Saint Zélie Martin

Saint Zélie Martin (1831–1877), wife of Saint Louis Martin and mother of Saint Thérèse of Lisieux, was a devoted Catholic, lace maker, and mother of nine children. Five of her children survived to adulthood and entered religious life. Zélie is remembered for her deep faith, her love for her family, and her holiness in the midst of everyday life.

Zélie endured immense suffering through the loss of four of her children in infancy or early childhood. Her first two sons, Joseph Louis and Joseph Jean-Baptiste, died at just five and eight months old, respectively. Her fourth child, Hélène, died at age five, and another infant, Mélanie Thérèse, died at two months. These heartbreaking losses profoundly shaped Zélie’s spiritual life, as she offered her grief to God with unwavering trust in His will. Her letters reveal both the agony of her maternal sorrow and her deep faith that her children were with God in heaven. Zélie’s courage, maternal love, and sanctity through suffering led to her canonization alongside her husband in 2015—the first married couple to be canonized together.

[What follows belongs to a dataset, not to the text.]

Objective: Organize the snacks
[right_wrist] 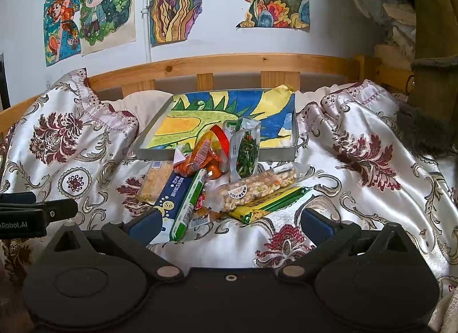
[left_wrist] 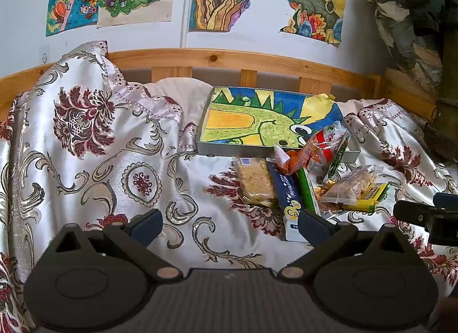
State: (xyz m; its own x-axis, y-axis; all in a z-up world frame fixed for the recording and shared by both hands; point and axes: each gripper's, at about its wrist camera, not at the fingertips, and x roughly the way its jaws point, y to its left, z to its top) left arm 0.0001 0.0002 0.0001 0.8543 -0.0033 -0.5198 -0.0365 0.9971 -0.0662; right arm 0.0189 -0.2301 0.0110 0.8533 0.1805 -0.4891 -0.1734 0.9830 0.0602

After their 4th child loss, Zélie wrote, “Tell me that we didn’t have misfortune! Finally, it is over, there is nothing else we can do. The best thing to do is to resign myself. My child is happy and that consoles me.”

Zélie experienced many of the things that all bereaved mothers do. She avoided painful reminders of her loss, refusing to walk on the street where Mélanie died. She would weep at the cemetery while visiting the graves of her children. And she felt the pain of a friend making the insensitive statement that “God surely sees that you could never cope with raising so many children, and he took four of them to Paradise.”

Zélie’s tragedies put her in a position to offer meaningful consolation to others who grieve. A day after receiving a letter from her brother telling her of the loss of his son, Paul, who was stillborn, Zélie replied in a letter to her brother and sister-in-law:

The tragedy you’ve just suffered saddens me deeply. You are truly being tested. This is one of your first sorrows, my poor sister! May God grant you resignation to his holy will. Your dear little baby is at his side. He sees you, he loves you, and you will see him again one day. That is a great consolation I have felt and still feel.

When I closed the eyes of my dear little children and when I buried them, I felt great pain, but it was always with resignation. I didn’t regret the sorrows and the problems that I had endured for them. Several people said to me, “It would be much better never to have had them.” I can’t bear that kind of talk. I don’t think the sorrows and problems could be wished against the eternal happiness of my children. So they weren’t lost forever. Life is short and full of misery. We will see them again in heaven.

Saint Zélie also teaches us that our little ones in heaven can and do intercede for us. When their daughter Helene was suffering from an earache, Zélie was inspired to ask for in the intercession of their son Joseph, who had died five weeks earlier. She told Helene to ask for her brother’s intercession and she was healed from her earache the following day.